- Music
- 07 Oct 25
Live Report: Patti Smith enthrals on a magic night for the ages
The Godmother of Punk paid tribute to rock legends and her own extraordinary career, as she treated the 3Arena to a full performance of her seminal 1975 opus Horses
Showtime is a while away yet, but there’s only a rare soul outside the 3Arena, and the bars inside are abandoned. Almost everyone is already in their seat under two massive images of the iconic Horses album cover taken by Robert Mapplethorpe of Patti Smith - shrouded in natural light, in plain white shirt, black jacket slung over her shoulder, cool as ice - gazing through the watcher, a symbolist punk delivering “three chord rock merged with the power of the word.”
Fifty winters later, Smith – skinny as a whippet, black jeans stuck in ankle high jump boots – struts onto the stage with two members of the original group, Lenny Kaye and Jay Dee Daugherty, along with keyboardist/ bassist Tony Shanahan, a part of her Band for thirty years and her son, Jackson Smith on guitar. The hereto patient crowd erupt, Smith, here to perform Horses in its entirety, declares “Jesus died for somebody’s sins but not mine” and we’re off on the first night of a tour of Europe and the United States that coincides with the publication of Bread of Angels, her memoir.

It's a treat to have a seat, to witness Patti Smith render her totemic record. The double Morrison – Van & Jim – inspired ‘Gloria: In Excelsis Deo’ is as damn powerful as it ever was, Smith spitting on the floor, her face in half shadow, crowned by long-flowing grey locks. While the sprawling free jazz of ‘Birdland’ is still something to get absolutely lost in, Smith’s wordplay a wonder, descending into a captivating glossolalia.

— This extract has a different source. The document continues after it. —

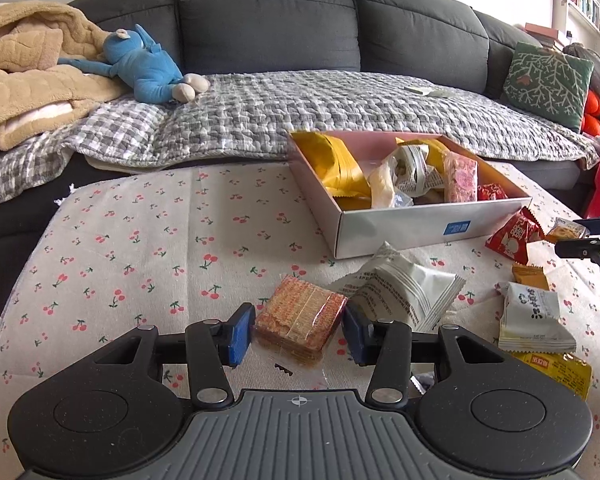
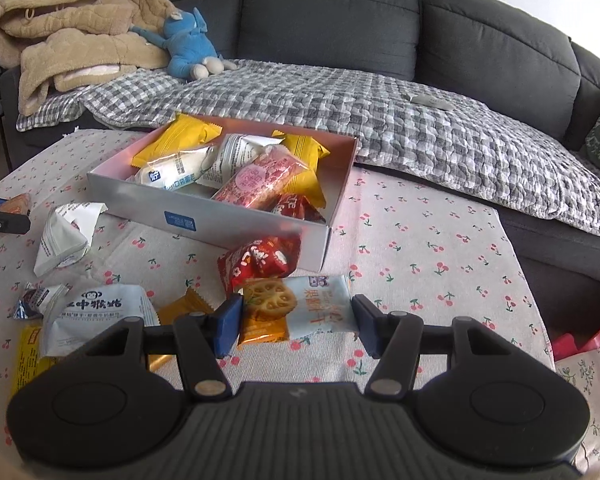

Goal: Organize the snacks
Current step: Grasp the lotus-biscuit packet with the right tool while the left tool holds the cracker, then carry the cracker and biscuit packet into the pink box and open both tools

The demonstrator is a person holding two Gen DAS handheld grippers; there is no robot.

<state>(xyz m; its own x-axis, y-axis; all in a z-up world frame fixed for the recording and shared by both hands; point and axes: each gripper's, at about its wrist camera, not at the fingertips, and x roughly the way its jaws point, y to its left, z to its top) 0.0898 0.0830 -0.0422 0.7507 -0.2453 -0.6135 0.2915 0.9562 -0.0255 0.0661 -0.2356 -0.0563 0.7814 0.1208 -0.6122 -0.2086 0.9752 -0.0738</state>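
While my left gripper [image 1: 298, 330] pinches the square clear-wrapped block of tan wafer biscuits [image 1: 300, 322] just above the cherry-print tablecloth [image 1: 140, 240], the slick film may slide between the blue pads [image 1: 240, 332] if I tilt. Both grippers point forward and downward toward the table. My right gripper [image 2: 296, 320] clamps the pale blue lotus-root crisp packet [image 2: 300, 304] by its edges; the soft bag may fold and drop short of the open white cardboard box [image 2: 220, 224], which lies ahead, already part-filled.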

The drums of ‘Free Money’ pound about the eaves of the auditorium before Patti introduces ‘Kimberly’, as “Side Two” with a huge grin and then tells us a story about her rural New Jersey childhood, drawing us easily into an intimacy, as she relates holding her baby sister during a heat lightning storm that incinerated an ancient barn. Shedding a little tear, telling us there is nothing more beautiful than a baby’s smile, declaring “may we protect all children.”

Patti reflects on writing her ode to Jim Morrison, ‘Break It Up’ with Tom Verlaine, commanding The Lizard King to smash out of his tomb. ‘Elegie’, dedicated to Sinead & Shane, is incredible with just vamping piano and splotches of guitar twirling around Smith’s crescendo vocal. Similarly, the power of ‘Land’ – greeted with shrieks and clapping – is a wonder, it’s sabre-like guitar, regimented bass and kick-drum wrapping around Patti’s vitriol, leaving the singer like a galloping sprinter, hands on knees and the audience dancing on the terraces.
Smith leaves the stage to her troop who magically transform into a Television tribute band, whisking through ‘See No Evil’, ‘Friction’ and ‘Marquee Moon’, recreating mythical mid-70s CBGB’S. Patti returns with ‘Dancing Barefoot’ before fantastically performing her great friend Allen Ginsberg’s ‘Footnote to Howl’, marvellous it is to hear Smith incant “Holy Peter, Holy Allen, Holy Solomon, Holy Kerouac, Holy Huncke, Holy Burroughs, Holy Cassady” – she being a thread to all those crazy, beautiful Beats. Contemporising the lyrics to include Palestine, causes an outbreak of calls of “Free Palestine”, leading Patti into ‘Peaceable Kingdom’, declaring that “we won’t stop” penning lyrics in support of freedom.
Her virulence on ‘Pissing in a River’ is contagious, and there is impassioned chanting of “Palestine will be free” – the audience alive and electrified. Patti closes the set on ‘Because the Night’, telling us about writing the lyrics while waiting for her boyfriend, Fred ‘Sonic’ Smith to call long-distance, before returning with Glen Hansard in tow, to finish on the John Reynolds’ dedicated ‘People Have the Power’. Sin É.